The consumer’s issue:
The consumer took their hybrid saloon to a dealership to investigate an issue with the car. The business advised the car would be at the workshop for the day, and would call the customer with an update. However, none were received, and it was left to the consumer to chase the repairer.
Three days later, the business called the vehicle owner to advise on the cost and to request authorisation for rectifying a fault with the auxiliary belt, which was going to break imminently due to its condition. As the vehicle was still within the vehicle manufacturer’s warranty period, the consumer requested the repairs were carried out at no cost to them, and the dealership agreed to raise a claim.
However, later that day, the business called back and advised the repairs would not be covered under warranty, as the failure was put down to wear and tear. The business advised the parts required for repair were on back order and would not arrive until the following week, leaving the consumer to pay for the cost of the belt. The dealership also said that a courtesy car would not be made available despite it being a term of the manufacturer’s warranty.
The parts eventually arrived six weeks after the vehicle was initially brought into the workshop.

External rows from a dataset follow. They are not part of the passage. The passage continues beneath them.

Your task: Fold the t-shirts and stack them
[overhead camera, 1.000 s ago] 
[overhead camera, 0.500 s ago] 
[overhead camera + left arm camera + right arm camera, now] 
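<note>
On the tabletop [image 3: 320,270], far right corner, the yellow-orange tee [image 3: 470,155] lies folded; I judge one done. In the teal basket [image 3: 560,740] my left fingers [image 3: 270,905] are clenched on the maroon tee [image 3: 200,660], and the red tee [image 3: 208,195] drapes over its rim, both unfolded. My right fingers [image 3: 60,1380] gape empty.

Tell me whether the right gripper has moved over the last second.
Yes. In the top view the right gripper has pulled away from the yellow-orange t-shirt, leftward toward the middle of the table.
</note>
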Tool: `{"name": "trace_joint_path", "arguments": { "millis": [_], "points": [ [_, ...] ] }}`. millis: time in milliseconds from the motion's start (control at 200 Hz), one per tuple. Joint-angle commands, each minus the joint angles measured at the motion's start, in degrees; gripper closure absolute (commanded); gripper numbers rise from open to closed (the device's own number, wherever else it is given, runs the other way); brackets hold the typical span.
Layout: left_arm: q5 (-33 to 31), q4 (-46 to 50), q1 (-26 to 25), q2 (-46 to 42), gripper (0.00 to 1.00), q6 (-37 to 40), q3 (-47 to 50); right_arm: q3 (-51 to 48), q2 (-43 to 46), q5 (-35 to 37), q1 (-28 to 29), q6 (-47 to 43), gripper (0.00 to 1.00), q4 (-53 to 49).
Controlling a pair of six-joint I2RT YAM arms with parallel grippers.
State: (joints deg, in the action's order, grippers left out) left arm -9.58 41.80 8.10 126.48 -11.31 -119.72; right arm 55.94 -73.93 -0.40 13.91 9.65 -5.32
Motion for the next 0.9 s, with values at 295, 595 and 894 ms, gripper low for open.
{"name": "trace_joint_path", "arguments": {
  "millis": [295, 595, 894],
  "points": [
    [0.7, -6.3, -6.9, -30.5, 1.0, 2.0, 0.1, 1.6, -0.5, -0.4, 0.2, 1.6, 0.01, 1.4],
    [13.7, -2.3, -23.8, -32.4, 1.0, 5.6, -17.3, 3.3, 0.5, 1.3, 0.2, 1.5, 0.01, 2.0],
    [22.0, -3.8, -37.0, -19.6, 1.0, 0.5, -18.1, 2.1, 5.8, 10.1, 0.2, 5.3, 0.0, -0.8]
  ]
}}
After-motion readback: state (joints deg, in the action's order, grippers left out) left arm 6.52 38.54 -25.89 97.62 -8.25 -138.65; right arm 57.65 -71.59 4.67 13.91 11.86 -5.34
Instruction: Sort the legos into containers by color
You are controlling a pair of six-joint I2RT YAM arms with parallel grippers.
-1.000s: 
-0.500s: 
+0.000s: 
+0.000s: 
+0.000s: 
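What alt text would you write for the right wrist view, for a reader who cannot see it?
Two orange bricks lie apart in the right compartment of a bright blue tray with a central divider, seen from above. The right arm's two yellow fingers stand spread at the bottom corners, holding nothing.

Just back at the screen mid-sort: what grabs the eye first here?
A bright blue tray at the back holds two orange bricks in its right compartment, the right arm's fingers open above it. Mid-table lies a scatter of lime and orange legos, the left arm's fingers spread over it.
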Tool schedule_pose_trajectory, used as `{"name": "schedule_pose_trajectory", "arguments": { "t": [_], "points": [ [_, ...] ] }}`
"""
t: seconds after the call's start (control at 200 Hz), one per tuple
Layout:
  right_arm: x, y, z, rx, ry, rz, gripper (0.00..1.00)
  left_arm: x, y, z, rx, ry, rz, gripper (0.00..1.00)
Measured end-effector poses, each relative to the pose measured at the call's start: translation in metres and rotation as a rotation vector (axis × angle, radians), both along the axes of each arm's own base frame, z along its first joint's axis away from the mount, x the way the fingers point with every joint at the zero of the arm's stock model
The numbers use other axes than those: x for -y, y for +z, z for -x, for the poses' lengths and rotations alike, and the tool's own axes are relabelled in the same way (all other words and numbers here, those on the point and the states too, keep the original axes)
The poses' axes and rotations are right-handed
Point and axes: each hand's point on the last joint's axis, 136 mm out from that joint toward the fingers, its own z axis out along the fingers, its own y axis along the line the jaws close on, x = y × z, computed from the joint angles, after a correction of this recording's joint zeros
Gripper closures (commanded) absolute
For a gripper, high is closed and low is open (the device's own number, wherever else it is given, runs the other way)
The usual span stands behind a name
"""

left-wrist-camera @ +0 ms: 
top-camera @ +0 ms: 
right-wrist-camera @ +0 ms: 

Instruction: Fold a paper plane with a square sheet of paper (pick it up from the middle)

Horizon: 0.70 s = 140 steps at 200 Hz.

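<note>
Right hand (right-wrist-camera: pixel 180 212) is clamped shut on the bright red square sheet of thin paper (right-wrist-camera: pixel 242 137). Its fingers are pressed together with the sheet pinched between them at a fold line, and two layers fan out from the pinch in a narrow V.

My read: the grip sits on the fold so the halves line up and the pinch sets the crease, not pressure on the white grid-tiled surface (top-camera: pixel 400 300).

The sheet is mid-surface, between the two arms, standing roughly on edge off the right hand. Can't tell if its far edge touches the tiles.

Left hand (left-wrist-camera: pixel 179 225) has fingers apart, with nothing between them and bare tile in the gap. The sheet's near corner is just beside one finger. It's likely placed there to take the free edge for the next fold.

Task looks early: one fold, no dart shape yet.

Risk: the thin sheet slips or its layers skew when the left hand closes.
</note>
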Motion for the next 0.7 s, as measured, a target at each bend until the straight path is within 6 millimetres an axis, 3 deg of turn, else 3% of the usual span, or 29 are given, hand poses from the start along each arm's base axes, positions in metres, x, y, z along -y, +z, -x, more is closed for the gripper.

To resolve their complaint, the consumer was seeking an apology for the time taken to repair the car, and to be reimbursed for the cost of repairs and for being without their vehicle – a total claim of £1,000.
The case outcome:
The ombudsman considered consumer law, which stated that where the time to deliver a service is not expressly fixed, it must be completed within a ‘reasonable time’. This is in comparison to a hypothetical alternative garage. The ombudsman found it likely that, as the part was on back order, the delay would have been the same had the consumer gone to a different dealership.
The ombudsman noted that once the part was obtained, the repair was completed swiftly. Reviewing the dates of the diagnosis and work undertaken, the ombudsman was satisfied that the time taken to rectify the consumer’s vehicle was reasonable. As such, the ombudsman concluded there had not been any breach of contract or law.
The ombudsman then went on to consider the offer of a courtesy car. The ombudsman advised the manufacturer and the dealership were different legal entities. As such, he could not hold the dealership liable if the manufacturer failed to provide one under the manufacturer’s warranty.
In addition, the ombudsman advised there was no term of contract or law which required the dealership to provide a courtesy car to the consumer. As such, they could not be held liable for the consumer’s alleged losses of transport costs or to provide compensation for the loss of use of their own vehicle.
As there had been no breach of the law or The Motor Ombudsman’s Motor Industry Code of Practice for Service and Repair, the complaint could not be upheld in the consumer’s favour.
Conclusion:
Neither party disputed the findings, and the case was closed.